Ted Simons: I want to get to other aspects in the session. Fending off federal mandate, federal intrusion, everything from state sovereignty to the -- the idea of the contraception bill as I mentioned last night, the leadership, they were basically saying, we had to do this because affordable health care will come in and tell us what to do. Valid?
Chad Campbell: No. That has nothing to do with anything in the national health care plan. Has nothing to do with anything that the president or this Congress has tried to do over the past couple years. This was a center for Arizona policy measure, it was pushed down the throats of legislators down there. And leadership let it go.
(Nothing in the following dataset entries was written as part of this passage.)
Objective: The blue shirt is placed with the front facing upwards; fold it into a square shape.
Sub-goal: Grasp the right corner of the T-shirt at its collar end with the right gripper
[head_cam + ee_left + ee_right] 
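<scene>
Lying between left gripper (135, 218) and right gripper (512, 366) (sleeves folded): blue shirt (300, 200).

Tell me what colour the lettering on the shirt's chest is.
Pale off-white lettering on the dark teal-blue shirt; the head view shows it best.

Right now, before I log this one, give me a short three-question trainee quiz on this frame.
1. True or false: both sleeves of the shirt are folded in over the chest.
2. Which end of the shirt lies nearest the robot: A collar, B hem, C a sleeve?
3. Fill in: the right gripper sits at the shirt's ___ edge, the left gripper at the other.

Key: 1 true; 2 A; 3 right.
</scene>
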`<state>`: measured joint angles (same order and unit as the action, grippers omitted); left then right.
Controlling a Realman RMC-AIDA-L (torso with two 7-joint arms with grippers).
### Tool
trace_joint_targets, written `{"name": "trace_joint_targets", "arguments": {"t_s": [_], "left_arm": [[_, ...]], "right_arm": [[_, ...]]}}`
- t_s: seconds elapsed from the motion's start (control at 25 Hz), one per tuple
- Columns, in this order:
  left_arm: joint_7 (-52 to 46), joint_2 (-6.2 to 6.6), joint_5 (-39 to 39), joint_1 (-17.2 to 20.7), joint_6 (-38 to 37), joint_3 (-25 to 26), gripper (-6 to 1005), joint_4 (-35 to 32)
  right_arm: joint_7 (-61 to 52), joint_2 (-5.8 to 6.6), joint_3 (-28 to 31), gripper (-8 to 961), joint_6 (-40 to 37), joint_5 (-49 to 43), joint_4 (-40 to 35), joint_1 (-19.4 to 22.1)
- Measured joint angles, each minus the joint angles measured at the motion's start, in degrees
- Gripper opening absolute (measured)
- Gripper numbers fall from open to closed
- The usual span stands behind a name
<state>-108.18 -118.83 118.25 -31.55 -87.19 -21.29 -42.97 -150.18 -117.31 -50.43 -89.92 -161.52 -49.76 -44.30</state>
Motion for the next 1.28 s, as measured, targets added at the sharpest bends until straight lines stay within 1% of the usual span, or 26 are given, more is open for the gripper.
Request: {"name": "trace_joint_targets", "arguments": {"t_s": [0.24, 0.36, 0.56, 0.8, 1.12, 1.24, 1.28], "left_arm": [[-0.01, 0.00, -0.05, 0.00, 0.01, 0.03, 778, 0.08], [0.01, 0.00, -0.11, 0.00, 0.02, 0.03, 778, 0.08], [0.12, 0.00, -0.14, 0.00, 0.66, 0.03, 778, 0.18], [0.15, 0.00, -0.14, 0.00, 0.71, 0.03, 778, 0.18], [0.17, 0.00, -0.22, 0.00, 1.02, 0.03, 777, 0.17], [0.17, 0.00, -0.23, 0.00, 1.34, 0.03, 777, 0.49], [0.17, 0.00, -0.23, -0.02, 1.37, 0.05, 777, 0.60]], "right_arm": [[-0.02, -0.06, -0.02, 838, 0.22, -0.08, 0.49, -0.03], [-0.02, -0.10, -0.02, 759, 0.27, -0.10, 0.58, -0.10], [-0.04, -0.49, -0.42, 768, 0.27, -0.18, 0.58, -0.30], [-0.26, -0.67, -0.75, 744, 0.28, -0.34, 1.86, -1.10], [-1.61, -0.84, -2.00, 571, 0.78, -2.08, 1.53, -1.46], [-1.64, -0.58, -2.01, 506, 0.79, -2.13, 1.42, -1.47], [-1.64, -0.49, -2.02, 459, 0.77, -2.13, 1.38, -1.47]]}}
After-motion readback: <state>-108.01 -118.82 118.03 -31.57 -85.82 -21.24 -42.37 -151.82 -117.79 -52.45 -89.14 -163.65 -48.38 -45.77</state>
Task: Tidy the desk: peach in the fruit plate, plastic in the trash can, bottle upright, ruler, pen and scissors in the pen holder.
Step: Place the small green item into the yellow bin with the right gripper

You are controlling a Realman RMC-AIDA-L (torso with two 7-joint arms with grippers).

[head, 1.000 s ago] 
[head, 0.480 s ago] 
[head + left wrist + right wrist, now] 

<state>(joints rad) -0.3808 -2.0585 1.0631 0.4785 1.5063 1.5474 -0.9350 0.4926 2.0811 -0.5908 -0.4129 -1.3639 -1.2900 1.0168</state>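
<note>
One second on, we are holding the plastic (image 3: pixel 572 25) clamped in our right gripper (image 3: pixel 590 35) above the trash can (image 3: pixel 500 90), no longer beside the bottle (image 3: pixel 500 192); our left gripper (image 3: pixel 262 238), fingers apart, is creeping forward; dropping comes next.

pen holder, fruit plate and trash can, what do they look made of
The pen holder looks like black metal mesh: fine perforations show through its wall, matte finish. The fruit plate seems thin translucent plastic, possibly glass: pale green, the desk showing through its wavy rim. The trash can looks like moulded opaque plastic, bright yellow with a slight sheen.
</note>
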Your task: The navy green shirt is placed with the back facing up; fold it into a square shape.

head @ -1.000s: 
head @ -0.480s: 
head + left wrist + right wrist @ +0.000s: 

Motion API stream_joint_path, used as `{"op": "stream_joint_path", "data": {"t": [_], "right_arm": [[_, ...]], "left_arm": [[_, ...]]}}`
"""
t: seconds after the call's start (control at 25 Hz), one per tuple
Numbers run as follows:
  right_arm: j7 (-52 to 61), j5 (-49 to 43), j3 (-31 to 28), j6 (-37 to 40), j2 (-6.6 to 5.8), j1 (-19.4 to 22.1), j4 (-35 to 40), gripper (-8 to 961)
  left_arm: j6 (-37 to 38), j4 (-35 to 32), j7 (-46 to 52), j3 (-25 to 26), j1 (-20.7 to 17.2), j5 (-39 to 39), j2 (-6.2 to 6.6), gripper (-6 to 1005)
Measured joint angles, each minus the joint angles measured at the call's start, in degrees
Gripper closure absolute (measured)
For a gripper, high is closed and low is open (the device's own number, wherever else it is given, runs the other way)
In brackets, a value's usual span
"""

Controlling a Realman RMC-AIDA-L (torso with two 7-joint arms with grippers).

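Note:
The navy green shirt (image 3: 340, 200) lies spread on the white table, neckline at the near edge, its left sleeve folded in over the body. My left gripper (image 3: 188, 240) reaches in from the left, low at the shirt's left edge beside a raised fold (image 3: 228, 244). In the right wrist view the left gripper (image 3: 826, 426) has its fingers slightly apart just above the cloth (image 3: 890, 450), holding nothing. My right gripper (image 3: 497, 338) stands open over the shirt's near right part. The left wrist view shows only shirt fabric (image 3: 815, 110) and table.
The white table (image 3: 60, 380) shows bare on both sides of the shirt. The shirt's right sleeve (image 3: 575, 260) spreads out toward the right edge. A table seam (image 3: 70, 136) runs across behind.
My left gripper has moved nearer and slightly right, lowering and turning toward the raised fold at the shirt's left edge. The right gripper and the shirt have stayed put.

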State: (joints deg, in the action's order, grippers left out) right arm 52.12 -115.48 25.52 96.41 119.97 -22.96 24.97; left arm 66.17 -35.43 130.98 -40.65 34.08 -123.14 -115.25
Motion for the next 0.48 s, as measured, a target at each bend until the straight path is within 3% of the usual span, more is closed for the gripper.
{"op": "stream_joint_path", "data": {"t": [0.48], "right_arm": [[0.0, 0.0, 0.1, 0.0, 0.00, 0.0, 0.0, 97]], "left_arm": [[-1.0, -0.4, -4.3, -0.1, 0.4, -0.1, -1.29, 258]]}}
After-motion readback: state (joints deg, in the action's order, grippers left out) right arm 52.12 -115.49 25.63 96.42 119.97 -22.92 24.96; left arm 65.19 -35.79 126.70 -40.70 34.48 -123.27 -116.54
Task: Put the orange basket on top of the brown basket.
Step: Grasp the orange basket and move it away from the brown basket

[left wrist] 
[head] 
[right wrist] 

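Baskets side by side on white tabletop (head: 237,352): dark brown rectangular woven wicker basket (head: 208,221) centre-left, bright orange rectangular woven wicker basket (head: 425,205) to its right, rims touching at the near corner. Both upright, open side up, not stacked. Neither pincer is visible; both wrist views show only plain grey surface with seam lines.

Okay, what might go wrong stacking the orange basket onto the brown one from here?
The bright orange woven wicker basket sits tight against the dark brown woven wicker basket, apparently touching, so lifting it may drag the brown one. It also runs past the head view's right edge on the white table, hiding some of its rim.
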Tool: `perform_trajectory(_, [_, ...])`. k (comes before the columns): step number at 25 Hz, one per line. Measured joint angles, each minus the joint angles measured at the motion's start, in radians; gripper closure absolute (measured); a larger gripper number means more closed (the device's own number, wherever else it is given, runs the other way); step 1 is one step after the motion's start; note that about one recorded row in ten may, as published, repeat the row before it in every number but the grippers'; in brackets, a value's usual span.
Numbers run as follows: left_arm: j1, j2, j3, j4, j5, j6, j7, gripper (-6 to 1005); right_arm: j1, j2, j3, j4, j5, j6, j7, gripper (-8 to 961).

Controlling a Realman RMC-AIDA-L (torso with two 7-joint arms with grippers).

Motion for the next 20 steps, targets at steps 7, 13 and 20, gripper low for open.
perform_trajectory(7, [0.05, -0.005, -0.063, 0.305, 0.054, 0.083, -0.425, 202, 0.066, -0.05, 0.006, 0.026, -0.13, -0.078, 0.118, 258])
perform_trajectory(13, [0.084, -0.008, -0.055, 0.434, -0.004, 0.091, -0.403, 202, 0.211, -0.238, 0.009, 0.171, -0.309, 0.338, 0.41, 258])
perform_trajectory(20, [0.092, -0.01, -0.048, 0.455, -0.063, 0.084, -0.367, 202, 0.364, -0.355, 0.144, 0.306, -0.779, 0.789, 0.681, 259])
This is just another case of showing that there is a very small group of special interests that are controlling this state and the people that are paying the price are the voters of Arizona.
Ted Simons: I mentioned the center for Arizona policy, I mentioned the goldwater institute, and they said no more influence --
David Schapira: apparently the Sierra Club and the EA have enough influence. I'll tell you that during votes on bills this legislative session, that were being pushed, Cathy Harrod and the people who work for her were walking around unchecked with no staff and no member around second floor, the senate floor, of the state senate. That -- you don't see that. You don't see lobbyists like that walking around by themselves unchecked in the middle of a vote because they wanted to pull the conservative legislators aside and make sure we're doing what they were told.
Ted Simons: What you also don't see is a super majority. A lot of what we're talking about is predicated on the fact elections have consequences. They won big. Why shouldn't they be trying to get through what they think is important?
Chad Campbell: I agree with that. They dock what they want if they think that's what the voters want, so be it. I think this November you're going to have a different outcome in terms of what the election is going to look like. Again, I think we had a wave election last time, we've had horrible legislative maps, all of these things are not going to be in place in 2012. Based on the polls I've seen, talking to my voters, when I'm walking the streets, voters across the board are fed up with this, they're sick of the extremism, sick of people not caring about what the real problems are, and they want a change.
Ted Simons: Do you really think the people -- we can talk about the state as a whole, but in individual districts, do you really think there's that much of a disconnect?
David Schapira: These guys have overreached. The majority of registered voters in the state are Republicans. That's the true. But the Republicans at the legislature who are running the show down there are not representative of the average Republican let alone the average voter in the state. They've gone too far, and I think thankfully you and others in the media are holding them accountable. This really isn't popular idea, yet this is what's happening. The reason that happens, you have the Tea Party leadership down, there Russell Pearce who declared the Tea Party senate, and have you folks down there who listen to the center for Arizona policy and the goldwater institute and our voting in lock step with what they want.
Ted Simons: We have to stop it there. I'm glad we got you both on. Thanks for joining us.
Guests: Thank you.
Ted Simons: And that is it for now. I'm Ted Simons. Thank you so much for joining us. You have a great evening.